What to do: If a line of the material contains "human", copy it.
____ Records for the exercise
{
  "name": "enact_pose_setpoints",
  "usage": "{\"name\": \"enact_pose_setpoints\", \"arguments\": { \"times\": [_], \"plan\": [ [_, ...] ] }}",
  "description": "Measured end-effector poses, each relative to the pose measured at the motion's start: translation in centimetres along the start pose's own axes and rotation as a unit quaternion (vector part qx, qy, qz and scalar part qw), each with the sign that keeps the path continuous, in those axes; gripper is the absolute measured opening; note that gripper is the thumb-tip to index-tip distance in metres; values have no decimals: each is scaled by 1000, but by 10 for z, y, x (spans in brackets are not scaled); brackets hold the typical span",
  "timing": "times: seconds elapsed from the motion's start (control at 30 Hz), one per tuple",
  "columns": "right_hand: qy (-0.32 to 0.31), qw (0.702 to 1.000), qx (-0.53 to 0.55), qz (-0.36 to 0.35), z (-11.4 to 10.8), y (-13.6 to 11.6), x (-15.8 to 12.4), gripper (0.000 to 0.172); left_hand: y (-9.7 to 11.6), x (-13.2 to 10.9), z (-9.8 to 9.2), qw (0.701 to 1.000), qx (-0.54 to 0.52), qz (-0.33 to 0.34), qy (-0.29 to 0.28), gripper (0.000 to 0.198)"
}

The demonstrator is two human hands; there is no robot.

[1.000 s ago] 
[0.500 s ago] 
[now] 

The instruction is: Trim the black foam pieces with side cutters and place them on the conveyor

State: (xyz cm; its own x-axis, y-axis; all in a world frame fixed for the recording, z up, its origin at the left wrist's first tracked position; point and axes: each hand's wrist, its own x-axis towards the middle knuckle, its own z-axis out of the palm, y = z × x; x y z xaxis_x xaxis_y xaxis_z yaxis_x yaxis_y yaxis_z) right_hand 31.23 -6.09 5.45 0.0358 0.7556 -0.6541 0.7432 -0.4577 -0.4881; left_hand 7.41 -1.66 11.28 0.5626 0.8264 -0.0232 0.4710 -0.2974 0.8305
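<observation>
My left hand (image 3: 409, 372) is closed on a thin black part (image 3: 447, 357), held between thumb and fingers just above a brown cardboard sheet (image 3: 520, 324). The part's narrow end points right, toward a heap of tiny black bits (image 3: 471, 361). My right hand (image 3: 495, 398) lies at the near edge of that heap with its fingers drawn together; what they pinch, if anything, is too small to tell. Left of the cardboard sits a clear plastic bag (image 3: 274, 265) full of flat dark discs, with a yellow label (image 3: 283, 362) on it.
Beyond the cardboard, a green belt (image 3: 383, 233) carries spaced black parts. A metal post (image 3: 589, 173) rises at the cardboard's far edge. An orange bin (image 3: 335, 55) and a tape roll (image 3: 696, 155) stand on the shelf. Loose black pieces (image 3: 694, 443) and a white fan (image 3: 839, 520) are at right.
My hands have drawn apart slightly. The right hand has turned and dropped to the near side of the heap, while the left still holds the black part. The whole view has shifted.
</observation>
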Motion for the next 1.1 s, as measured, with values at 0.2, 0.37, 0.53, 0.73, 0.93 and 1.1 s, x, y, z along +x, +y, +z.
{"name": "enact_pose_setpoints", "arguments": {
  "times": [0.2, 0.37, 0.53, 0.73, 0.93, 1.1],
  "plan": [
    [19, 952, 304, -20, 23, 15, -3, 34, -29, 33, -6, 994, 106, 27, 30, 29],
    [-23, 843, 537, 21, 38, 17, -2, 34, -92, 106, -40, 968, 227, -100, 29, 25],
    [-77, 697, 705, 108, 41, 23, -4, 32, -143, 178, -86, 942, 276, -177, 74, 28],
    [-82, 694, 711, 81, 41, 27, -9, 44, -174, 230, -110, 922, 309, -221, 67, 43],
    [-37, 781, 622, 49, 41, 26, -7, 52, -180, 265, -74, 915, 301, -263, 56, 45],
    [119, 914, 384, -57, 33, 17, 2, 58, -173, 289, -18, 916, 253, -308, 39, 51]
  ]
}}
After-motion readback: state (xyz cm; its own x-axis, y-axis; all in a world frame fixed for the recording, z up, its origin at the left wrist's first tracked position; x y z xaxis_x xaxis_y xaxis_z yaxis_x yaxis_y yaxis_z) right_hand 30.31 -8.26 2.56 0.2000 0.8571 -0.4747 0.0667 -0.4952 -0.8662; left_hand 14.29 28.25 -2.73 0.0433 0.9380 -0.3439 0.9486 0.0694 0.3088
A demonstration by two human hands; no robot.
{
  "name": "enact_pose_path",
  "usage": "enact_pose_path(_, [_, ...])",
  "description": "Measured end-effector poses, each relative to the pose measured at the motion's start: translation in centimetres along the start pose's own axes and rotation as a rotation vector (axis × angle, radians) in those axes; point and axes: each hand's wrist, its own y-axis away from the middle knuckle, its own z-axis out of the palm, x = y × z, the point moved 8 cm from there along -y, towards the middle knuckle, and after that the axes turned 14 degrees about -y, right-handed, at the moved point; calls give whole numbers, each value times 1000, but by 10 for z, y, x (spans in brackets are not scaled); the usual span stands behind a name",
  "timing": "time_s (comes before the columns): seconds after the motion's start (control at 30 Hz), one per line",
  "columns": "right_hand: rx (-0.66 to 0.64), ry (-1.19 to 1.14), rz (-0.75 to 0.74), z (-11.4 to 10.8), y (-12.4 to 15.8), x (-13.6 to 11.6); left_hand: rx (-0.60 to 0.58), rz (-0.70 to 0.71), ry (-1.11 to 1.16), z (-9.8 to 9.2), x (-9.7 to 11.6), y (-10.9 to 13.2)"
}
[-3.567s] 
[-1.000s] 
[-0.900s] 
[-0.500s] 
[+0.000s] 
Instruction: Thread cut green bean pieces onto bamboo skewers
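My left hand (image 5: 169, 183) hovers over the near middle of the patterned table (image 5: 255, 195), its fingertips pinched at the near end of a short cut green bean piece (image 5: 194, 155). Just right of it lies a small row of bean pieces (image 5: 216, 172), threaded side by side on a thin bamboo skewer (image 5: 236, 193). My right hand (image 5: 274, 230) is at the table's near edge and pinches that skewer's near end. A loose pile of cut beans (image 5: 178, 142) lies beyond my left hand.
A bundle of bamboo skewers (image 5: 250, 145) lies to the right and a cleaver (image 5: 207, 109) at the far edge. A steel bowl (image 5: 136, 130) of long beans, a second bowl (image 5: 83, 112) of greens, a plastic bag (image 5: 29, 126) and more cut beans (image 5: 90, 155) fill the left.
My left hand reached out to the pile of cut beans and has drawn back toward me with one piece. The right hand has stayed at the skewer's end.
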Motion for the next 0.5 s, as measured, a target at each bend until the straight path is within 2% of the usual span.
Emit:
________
Finished exercise:
The demonstrator is two human hands; there is no robot.
A demonstration by two human hands; no robot.

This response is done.